» **Problem statement**: All lines of the listing that contain "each" should be shown in full.
• • •
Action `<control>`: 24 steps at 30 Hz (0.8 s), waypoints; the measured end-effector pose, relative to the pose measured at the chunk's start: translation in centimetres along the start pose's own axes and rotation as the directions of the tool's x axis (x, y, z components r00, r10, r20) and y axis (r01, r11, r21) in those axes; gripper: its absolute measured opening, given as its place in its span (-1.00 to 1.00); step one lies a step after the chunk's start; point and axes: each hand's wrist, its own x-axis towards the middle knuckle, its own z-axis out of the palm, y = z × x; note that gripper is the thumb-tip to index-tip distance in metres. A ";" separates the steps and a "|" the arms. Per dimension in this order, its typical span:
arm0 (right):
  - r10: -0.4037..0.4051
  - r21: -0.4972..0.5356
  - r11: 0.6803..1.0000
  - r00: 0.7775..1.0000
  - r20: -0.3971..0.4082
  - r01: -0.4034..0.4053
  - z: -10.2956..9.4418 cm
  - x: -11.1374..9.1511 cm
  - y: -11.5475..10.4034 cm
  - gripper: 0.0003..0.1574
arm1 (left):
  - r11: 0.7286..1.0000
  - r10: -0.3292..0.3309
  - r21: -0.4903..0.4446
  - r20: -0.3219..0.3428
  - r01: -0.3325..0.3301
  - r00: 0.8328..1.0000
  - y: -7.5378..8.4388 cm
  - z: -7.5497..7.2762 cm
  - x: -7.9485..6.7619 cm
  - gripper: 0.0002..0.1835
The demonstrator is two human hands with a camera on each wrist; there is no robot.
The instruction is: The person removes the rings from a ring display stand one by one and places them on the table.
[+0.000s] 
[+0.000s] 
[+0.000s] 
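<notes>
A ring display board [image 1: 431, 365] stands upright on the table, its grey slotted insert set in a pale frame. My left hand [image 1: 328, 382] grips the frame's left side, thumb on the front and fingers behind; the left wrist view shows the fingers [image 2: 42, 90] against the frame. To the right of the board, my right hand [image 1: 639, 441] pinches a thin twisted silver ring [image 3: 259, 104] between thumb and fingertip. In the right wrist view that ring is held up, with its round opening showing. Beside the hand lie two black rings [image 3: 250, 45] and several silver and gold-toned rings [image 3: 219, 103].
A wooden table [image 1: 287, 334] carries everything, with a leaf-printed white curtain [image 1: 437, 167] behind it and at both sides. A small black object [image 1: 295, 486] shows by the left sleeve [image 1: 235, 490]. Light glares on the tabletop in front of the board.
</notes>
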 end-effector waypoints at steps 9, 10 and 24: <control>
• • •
» **The answer**:
Action `<control>`: 24 steps at 30 Hz (0.8 s), waypoints; the measured end-effector pose, relative to the pose measured at the chunk's start: translation in centimetres along the start pose's own axes and rotation as the directions of the tool's x axis (x, y, z components r00, r10, r20) and y axis (r01, r11, r21) in those axes; gripper: its absolute measured opening, given as its place in its span (-1.00 to 1.00); step one lies a step after the chunk's start; point and axes: each hand's wrist, its own x-axis towards the middle knuckle, its own z-axis out of the palm, y = z × x; note that gripper is the thumb-tip to index-tip distance in metres. A ";" separates the steps and a "|" the arms. Per dimension in this order, its typical span:
The demonstrator is two human hands with a camera on each wrist; there is no robot.

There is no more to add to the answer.